Give the data again in its entirety, exactly as provided.
★ ★ ★ ★
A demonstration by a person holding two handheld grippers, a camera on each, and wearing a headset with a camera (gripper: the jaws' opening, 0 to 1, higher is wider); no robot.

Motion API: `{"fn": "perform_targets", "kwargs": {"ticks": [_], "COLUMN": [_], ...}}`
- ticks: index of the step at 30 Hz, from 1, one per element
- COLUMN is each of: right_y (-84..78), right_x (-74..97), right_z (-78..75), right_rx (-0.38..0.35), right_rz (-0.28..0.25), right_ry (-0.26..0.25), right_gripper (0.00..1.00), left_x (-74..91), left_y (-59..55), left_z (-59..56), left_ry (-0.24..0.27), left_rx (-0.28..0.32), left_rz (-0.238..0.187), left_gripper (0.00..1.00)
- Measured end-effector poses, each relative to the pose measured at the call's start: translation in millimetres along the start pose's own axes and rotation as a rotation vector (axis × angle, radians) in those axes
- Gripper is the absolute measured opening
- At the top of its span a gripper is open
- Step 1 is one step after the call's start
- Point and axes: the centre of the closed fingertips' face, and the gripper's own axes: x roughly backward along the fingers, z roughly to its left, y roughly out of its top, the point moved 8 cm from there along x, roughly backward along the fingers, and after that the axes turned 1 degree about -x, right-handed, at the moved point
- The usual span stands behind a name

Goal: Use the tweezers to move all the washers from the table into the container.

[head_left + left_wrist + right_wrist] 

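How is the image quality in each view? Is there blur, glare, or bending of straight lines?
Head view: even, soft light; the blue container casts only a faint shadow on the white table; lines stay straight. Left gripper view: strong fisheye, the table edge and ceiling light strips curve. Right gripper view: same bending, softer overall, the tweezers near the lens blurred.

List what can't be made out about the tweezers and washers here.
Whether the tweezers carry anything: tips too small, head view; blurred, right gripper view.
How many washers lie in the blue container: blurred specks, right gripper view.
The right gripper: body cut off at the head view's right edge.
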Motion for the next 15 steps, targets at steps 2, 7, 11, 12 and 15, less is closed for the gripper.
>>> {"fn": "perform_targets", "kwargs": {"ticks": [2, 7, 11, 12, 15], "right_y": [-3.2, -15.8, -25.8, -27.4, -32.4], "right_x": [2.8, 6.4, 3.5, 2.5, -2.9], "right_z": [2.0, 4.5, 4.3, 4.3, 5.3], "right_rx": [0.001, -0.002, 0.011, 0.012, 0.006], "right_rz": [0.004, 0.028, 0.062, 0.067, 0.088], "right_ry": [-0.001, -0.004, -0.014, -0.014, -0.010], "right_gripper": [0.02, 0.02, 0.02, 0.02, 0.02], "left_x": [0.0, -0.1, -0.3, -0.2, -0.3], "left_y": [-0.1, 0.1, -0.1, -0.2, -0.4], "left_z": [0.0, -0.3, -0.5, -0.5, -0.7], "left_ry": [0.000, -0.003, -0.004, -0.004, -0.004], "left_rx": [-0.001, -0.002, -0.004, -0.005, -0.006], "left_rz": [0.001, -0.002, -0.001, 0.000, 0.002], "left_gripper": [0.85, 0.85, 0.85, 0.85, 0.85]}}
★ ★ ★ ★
**ANSWER SECTION:**
A demonstration by a person holding two handheld grippers, a camera on each, and wearing a headset with a camera (gripper: the jaws' opening, 0 to 1, higher is wider); no robot.

Motion API: `{"fn": "perform_targets", "kwargs": {"ticks": [_], "COLUMN": [_], ...}}`
- ticks: index of the step at 30 Hz, from 1, one per element
- COLUMN is each of: right_y (-84..78), right_x (-74..97), right_z (-78..75), right_rx (-0.38..0.35), right_rz (-0.28..0.25), right_ry (-0.26..0.25), right_gripper (0.00..1.00), left_x (-74..91), left_y (-59..55), left_z (-59..56), left_ry (-0.24..0.27), left_rx (-0.28..0.32), left_rz (-0.238..0.187), left_gripper (0.00..1.00)
- Measured end-effector poses, each relative to the pose measured at the call's start: translation in millimetres along the start pose's own axes and rotation as a rotation vector (axis × angle, radians) in those axes
- Gripper is the absolute measured opening
- At the top of its span a gripper is open
- Step 1 is one step after the call's start
- Point and axes: the centre of the closed fingertips' face, and the gripper's own axes: x roughly backward along the fingers, z roughly to its left, y roughly out of its top, the point moved 8 cm from there along x, roughly backward along the fingers, and after that the axes turned 1 degree about -x, right-handed, at the moved point
- The usual span stands behind a name

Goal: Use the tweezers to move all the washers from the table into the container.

[head_left + left_wrist + right_wrist] 

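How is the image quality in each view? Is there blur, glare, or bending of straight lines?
Head view: even, soft light; the blue container casts only a faint shadow on the white table; lines stay straight. Left gripper view: strong fisheye, the table edge and ceiling light strips curve. Right gripper view: same bending, softer overall, the tweezers near the lens blurred.

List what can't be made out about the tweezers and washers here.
Whether the tweezers carry anything: tips too small, head view; blurred, right gripper view.
How many washers lie in the blue container: blurred specks, right gripper view.
The right gripper: body cut off at the head view's right edge.
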Motion for the next 15 steps, targets at steps 2, 7, 11, 12 and 15, less is closed for the gripper.
>>> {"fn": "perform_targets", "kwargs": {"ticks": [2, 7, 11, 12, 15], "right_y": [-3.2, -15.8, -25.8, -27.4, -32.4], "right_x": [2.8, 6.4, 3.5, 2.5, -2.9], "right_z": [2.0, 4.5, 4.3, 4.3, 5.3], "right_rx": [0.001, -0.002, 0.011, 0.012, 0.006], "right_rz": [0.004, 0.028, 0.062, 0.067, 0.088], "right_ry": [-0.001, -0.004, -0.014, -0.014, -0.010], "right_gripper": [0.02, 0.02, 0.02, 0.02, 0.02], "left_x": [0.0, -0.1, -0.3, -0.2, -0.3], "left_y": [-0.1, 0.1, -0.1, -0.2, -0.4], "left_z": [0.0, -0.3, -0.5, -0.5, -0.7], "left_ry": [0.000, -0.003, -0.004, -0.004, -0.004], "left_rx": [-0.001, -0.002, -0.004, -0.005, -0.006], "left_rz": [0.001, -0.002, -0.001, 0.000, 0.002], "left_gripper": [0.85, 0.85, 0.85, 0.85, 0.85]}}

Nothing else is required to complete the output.